Memang, hadits tersebut bukanlah perkataan Nabi SAW, melainkan perkataan Ummu ‘Athiyah. Dalam redaksi hadits itu hanya dikatakan,”Kami telah dilarang mengikuti jenazah…” (Arab : Nuhīna ‘an ittibā’ al-janāzah…). Tidak disebut di sini siapa fā’il (subjek) yang melarang perbuatan tersebut. Dalam ilmu musthalah hadīts, hadits dengan redaksi semacam ini, disebut atsar atau hadīts mauqūf, yaitu suatu perkataan, atau perbuatan atau persetujuan (taqrīr) yang berasal dari seorang sahabat (Mahmud Ath-Thahhan, Taysīr Musthalah Al-Hadīts, hlm. 130-131; Dr. Shubhi Ash-Shalih, ‘Ulūm Al-Hadīts wa Musthalahuhu, hlm.11 & 208).

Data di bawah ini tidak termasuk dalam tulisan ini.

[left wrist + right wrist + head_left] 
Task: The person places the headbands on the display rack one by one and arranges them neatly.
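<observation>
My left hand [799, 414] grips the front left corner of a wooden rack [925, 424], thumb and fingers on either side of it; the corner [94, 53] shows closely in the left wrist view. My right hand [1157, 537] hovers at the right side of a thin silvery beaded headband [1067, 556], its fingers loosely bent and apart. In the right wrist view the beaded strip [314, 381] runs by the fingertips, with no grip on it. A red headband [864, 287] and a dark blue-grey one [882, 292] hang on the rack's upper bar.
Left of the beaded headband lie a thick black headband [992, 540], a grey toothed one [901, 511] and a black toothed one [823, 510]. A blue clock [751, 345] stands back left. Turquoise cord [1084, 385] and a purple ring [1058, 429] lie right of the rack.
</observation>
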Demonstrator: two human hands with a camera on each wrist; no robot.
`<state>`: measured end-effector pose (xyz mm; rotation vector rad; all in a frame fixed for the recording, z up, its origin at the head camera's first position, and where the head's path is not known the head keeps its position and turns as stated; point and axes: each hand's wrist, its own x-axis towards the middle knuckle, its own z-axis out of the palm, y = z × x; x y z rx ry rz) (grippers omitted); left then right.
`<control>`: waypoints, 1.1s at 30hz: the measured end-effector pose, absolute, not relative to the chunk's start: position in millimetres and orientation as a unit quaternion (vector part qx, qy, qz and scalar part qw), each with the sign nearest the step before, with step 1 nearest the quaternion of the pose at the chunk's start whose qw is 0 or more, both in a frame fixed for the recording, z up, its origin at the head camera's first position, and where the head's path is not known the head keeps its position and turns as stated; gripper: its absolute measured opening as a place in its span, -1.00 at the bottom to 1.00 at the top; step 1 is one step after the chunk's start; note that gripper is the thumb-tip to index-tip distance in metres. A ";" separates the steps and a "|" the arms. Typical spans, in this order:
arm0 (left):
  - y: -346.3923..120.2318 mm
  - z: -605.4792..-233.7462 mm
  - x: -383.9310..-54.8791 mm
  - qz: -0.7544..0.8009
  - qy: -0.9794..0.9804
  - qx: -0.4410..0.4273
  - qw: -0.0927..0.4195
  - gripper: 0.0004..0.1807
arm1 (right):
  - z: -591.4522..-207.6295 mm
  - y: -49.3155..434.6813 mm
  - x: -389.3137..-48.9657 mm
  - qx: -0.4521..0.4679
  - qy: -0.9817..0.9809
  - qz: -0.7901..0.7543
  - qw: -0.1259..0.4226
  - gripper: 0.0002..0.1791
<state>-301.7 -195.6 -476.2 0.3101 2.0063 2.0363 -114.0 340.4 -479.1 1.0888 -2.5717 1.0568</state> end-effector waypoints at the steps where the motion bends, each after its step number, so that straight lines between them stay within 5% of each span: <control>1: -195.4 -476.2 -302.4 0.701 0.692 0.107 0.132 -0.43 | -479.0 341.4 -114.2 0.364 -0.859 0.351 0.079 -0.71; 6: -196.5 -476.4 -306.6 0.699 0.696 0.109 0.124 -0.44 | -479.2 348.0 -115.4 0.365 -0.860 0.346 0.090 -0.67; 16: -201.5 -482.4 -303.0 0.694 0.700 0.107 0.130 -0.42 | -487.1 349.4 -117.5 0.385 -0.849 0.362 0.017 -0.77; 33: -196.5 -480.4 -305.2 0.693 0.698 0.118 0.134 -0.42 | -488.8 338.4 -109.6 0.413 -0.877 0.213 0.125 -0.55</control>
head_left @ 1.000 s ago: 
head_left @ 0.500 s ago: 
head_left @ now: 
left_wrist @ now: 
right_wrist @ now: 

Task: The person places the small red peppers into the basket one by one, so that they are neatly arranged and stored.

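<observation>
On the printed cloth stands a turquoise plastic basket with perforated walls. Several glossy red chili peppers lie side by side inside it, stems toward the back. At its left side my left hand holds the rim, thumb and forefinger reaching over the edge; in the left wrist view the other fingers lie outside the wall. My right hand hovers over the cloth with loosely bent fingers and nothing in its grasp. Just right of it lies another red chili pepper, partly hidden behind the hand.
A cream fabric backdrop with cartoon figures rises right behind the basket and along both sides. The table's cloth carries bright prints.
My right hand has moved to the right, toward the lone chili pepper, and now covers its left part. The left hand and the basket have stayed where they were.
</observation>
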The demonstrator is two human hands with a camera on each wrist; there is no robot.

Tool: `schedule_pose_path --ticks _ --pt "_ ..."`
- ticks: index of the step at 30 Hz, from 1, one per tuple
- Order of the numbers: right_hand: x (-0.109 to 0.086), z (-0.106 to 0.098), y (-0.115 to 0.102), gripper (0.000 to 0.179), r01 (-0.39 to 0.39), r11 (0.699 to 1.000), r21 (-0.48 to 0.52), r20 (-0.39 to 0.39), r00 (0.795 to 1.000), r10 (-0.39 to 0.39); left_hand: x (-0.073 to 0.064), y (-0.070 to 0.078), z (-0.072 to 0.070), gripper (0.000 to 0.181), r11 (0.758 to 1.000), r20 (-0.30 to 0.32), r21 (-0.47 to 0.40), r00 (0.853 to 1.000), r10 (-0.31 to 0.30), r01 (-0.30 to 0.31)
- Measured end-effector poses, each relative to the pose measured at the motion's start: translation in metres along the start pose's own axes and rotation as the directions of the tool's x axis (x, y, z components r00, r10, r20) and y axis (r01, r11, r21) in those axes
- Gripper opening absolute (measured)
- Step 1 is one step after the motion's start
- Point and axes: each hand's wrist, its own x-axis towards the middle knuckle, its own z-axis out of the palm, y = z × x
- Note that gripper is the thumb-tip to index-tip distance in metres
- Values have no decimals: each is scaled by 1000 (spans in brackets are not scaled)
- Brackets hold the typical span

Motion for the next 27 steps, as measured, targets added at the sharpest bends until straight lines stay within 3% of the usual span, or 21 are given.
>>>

Namun demikian, ada di antara hadīts mauqūf yang dihukumi sebagai hadīts marfū’, yakni hadits yang berasal dari Nabi Muhammad SAW, jika terdapat indikasi-indikasi tertentu yang menunjukkan bahwa isi hadits mauquf itu bukanlah berasal dari ijtihad atau pendapat (ra`yu) sahabat, melainkan dari Nabi SAW. Hadits semacam ini oleh para ‘ulama disebut sebagai al-marfū’ hukman, yakni suatu hadits yang secara redaksional (lafzhan) adalah hadīts mauqūf, tetapi secara hukum adalah hadīts marfū’. (Mahmud Ath-Thahhan, Taysir Musthalah Al-Hadits, hlm. 131).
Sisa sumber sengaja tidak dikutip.